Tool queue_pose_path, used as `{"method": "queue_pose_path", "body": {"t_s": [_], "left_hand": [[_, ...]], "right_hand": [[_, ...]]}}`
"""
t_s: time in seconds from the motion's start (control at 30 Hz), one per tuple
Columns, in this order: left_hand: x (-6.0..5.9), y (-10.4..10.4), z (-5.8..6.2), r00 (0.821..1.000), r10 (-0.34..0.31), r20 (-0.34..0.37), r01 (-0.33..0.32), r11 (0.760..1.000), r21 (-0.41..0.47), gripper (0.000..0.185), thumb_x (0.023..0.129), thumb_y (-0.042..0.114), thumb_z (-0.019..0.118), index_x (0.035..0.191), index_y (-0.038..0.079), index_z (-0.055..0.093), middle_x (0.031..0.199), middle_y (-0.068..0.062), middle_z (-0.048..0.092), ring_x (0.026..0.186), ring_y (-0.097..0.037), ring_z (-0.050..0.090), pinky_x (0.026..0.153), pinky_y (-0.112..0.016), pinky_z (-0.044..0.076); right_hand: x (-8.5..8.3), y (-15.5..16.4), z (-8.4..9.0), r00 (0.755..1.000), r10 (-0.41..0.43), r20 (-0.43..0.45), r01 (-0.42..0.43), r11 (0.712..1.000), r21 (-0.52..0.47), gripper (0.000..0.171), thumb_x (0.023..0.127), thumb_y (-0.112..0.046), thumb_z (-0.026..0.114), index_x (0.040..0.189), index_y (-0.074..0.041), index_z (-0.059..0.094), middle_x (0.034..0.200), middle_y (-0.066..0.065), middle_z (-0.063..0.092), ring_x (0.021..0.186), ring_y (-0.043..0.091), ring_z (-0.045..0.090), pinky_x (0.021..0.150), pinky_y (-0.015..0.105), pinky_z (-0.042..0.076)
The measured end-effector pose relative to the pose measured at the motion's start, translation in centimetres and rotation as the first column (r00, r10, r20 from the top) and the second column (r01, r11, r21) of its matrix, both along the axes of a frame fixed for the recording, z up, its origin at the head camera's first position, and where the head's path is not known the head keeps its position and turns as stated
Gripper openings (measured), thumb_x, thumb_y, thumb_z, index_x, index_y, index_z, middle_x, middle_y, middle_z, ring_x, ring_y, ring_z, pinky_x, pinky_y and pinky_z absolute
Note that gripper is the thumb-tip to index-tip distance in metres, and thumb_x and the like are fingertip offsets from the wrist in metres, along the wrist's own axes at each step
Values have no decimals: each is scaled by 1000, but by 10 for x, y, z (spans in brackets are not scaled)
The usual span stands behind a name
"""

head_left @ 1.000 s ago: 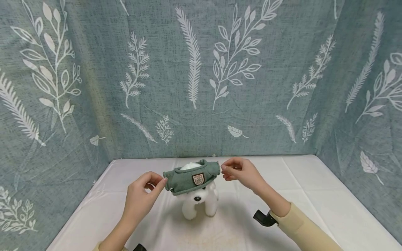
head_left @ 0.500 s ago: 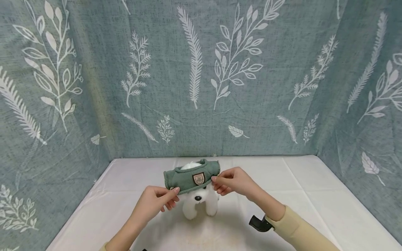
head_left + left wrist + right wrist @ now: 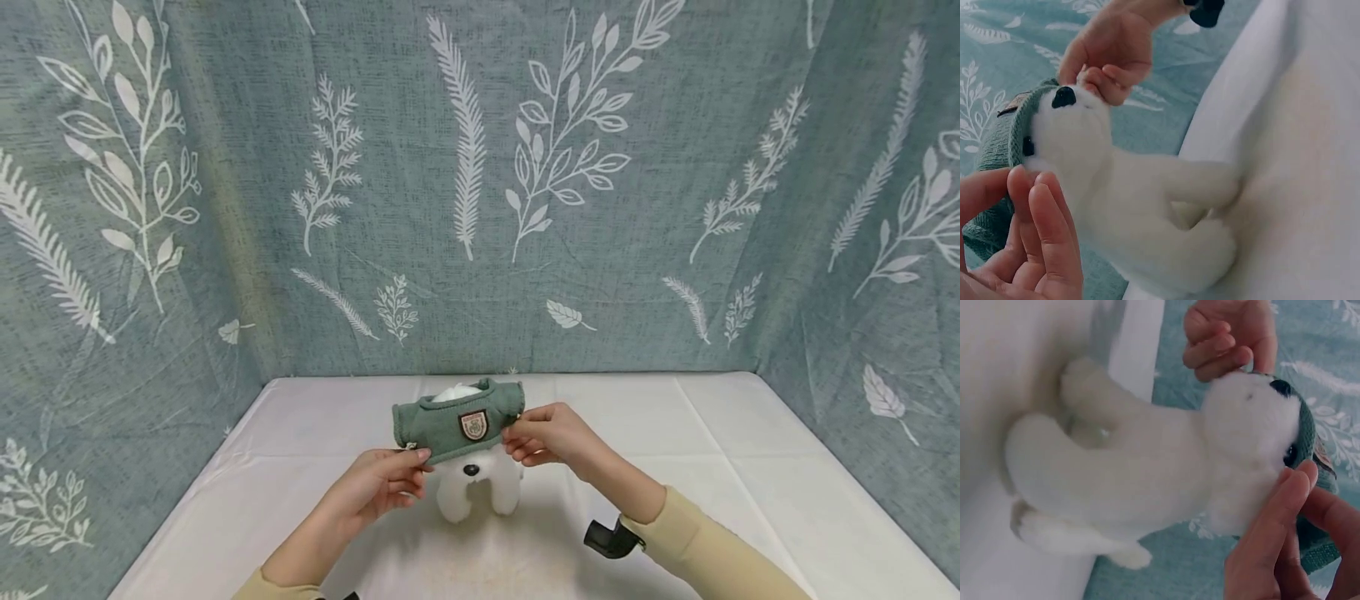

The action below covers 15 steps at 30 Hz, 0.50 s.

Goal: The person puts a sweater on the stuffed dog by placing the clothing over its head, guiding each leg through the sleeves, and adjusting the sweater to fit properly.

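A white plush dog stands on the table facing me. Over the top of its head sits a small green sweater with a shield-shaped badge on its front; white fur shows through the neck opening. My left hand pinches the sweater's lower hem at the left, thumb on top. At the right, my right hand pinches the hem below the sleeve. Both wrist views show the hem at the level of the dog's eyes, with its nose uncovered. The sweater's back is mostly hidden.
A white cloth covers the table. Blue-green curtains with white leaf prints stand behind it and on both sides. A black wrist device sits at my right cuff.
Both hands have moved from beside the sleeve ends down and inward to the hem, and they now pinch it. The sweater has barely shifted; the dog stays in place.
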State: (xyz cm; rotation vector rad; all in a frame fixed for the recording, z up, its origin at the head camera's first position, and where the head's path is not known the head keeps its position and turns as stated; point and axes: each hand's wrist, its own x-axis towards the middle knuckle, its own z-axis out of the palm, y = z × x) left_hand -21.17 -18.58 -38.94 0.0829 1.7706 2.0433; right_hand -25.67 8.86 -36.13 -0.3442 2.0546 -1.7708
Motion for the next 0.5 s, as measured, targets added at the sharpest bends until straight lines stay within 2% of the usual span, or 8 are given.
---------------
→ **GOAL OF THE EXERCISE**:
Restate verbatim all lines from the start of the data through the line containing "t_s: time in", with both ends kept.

→ **ANSWER TO THE EXERCISE**:
Tool queue_pose_path, used as `{"method": "queue_pose_path", "body": {"t_s": [_], "left_hand": [[_, ...]], "right_hand": [[_, ...]]}}`
"""
t_s: time in seconds from the motion's start (control at 30 Hz), one per tuple

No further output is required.